What most entrepreneurs fail to remember though is that, downsizing or closing down a new or existing business has a more severe impact on individuals and institutions that rely on the business unit than the actual business owner.

As much as business may be operating in tough economic times, it is wise to listen to a renowned marketing guru Zig Ziglar and his famous quote on turning setbacks into a success story. He points out that, “The most successful people are the ones who learn from their mistakes and turn their failures into opportunities.”

The world of free enterprise has a positive impact to the society and to our local Kenyan economy as well. It is, therefore, unwise to let go of a business enterprise just because of intermittent economic aftershocks that can be surmounted with a clear plan and strategy.

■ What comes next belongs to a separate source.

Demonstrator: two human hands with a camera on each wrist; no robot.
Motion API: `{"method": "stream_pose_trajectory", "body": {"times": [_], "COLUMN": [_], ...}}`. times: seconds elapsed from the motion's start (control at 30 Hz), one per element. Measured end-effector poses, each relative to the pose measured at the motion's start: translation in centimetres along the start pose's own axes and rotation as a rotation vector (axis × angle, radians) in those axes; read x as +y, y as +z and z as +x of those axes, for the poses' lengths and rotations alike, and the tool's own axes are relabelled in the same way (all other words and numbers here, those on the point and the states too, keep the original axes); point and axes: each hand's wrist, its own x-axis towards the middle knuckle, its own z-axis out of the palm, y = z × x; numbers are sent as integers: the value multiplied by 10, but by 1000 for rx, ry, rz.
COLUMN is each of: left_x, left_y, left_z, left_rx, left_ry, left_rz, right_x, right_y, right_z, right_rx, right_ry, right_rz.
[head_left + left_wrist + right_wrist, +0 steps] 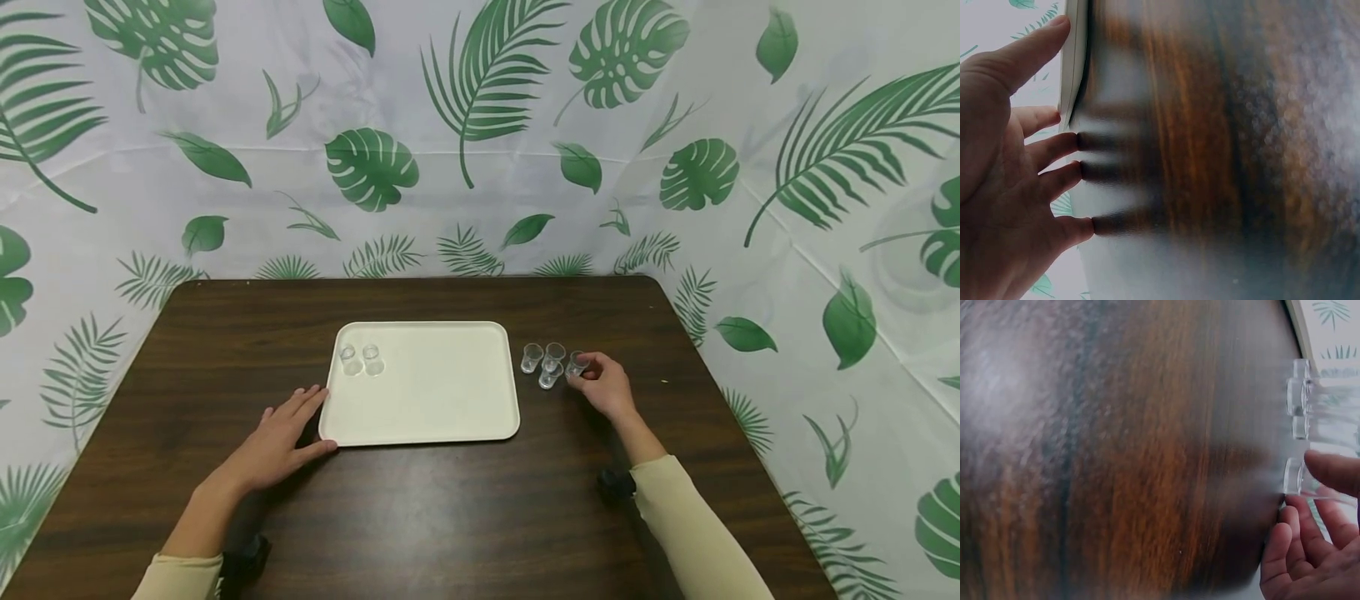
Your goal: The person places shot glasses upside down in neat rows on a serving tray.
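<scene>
A cream tray (450, 400) lies in the middle of a dark wood table (450, 517). Two small clear cups (350, 360) stand side by side in the tray's far left corner. Right of the tray stands a cluster of several more clear cups (542, 360). My right hand (588, 372) pinches the rightmost cup (576, 363) of that cluster between thumb and fingers; in the right wrist view that cup (1294, 477) sits at my fingertips (1335, 472). My left hand (300, 425) lies flat on the table, fingers straight, touching the tray's near left corner (1075, 62).
A white sheet with green leaf prints (480, 150) hangs close behind and beside the table. The table's right edge (720, 392) runs a little beyond the cup cluster. Bare wood shows in front of the tray.
</scene>
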Motion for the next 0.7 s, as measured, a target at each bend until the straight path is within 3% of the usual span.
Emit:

Established business owners recognize the fact that entrepreneurship is a vital cog in the wheel of economic development and is actually not meant for the faint-hearted. When faced by a business crisis, as Leonard Saffir says, be quick with the facts and slow with the blame. If your business is struggling, you need to do something to turn it around instead of folding your arms and whining. Before closing down your business, try out these turnaround strategies that could help you salvage your failing business.

  1. Trim the Fat

The first thing you ought to do is to have a screenshot of your business income and expenditure in form of a spreadsheet. The aim of this exercise is to cut out the flack and do away with whatever expenses on things your business does not urgently need.

Fore example, Catherine who runs a leading travel advisory agency in town realized that she was spending Kshs500,000 annually in magazine subscriptions for her 30 support staff. When sales began going south due to travel advisory policies by foreign governments, Catherine reduced that to Ksh25000, freeing up Ksh,475,000 annually for more productive activities in the company.

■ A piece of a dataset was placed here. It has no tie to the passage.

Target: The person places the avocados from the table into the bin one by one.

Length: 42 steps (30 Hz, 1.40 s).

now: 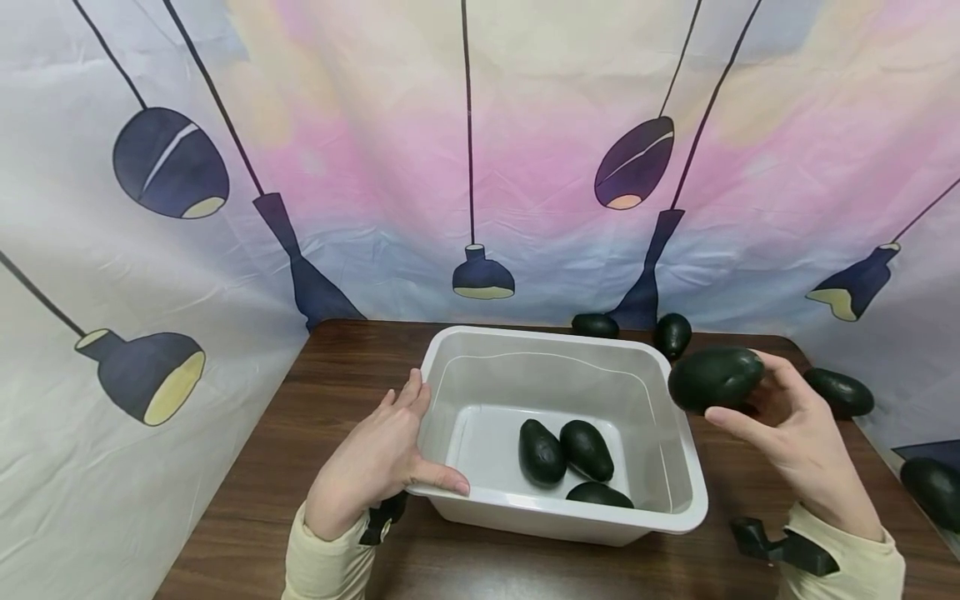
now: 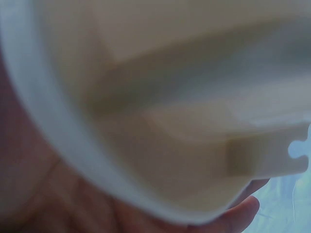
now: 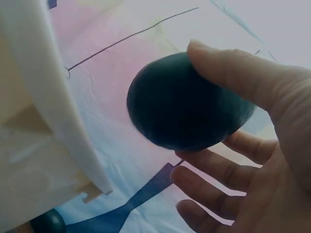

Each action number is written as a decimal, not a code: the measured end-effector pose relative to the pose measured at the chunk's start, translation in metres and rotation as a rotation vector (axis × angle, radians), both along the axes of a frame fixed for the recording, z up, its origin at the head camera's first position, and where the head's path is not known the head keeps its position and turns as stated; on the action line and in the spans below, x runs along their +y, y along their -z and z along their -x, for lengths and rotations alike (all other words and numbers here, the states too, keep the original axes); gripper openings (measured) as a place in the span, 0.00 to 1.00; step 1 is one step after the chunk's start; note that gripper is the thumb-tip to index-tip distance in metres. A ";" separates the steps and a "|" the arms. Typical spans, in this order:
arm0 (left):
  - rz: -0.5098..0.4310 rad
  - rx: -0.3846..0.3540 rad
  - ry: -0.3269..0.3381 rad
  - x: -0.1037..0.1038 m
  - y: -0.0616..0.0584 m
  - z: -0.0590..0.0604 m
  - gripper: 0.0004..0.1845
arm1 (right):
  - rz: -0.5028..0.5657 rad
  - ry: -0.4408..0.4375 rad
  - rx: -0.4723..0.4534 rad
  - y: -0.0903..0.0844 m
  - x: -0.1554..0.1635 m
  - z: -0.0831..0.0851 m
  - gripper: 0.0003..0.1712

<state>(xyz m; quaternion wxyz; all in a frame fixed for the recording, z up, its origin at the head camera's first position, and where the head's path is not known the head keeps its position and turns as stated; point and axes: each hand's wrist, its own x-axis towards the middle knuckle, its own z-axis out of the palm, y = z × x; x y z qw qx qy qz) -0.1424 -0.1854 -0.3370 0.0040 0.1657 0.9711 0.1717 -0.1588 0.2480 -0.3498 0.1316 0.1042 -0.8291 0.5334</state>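
The avocado [image 1: 715, 379] sits in the right hand [image 1: 795, 425], raised just outside the right rim of the white bin [image 1: 678, 508]; thumb on top and fingers curled beneath, as the right wrist view shows plainly [image 3: 187, 104]; its long axis lies roughly level, running left to right across the head view, the broader end toward the bin and the narrower end tucked toward the palm. It looks firm, smooth-skinned and moderately heavy for its size, so I judge it stiff enough to be pinched without harm but round enough to roll or slip; the best hold seems to be across the thick middle, thumb opposing fingers, as it is now.

The left hand [image 1: 378, 458] rests against the bin's left wall, fingers straight along the outside and the thumb lying over the near rim, steadying rather than clutching; the left wrist view shows only blurred white plastic and a fingertip.

Inside the bin lie three avocados [image 1: 573, 454], close together on the floor; more avocados [image 1: 840, 392] lie scattered on the wooden table [image 1: 315, 392] behind and to the right.
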 end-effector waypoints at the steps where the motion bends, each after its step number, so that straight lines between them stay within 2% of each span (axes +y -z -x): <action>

Another bright move you could exploit is closing down unprofitable business units/ branches in order to preserve your bottom line. Barclays the other day decided to sell off its 33.7 per cent stake in their South African unit raising a total of Ksh299.8 billion that will definitely be channeled to more profit making ventures. The bank decided to stick to it’s core USA and Britain market.

Another example is that of the ailing national carrier Kenya Airways. As per their 2016 report, Kenya Airways made hard choices of subleasing three Boeing 777’s and two Boeing 787’s and selling two Boeing 777’s bringing their fleet costs down by Ksh14 billion to Ksh15.5 billion, significantly reducing their loss making levels. Tough choices indeed but quite necessary for business survival.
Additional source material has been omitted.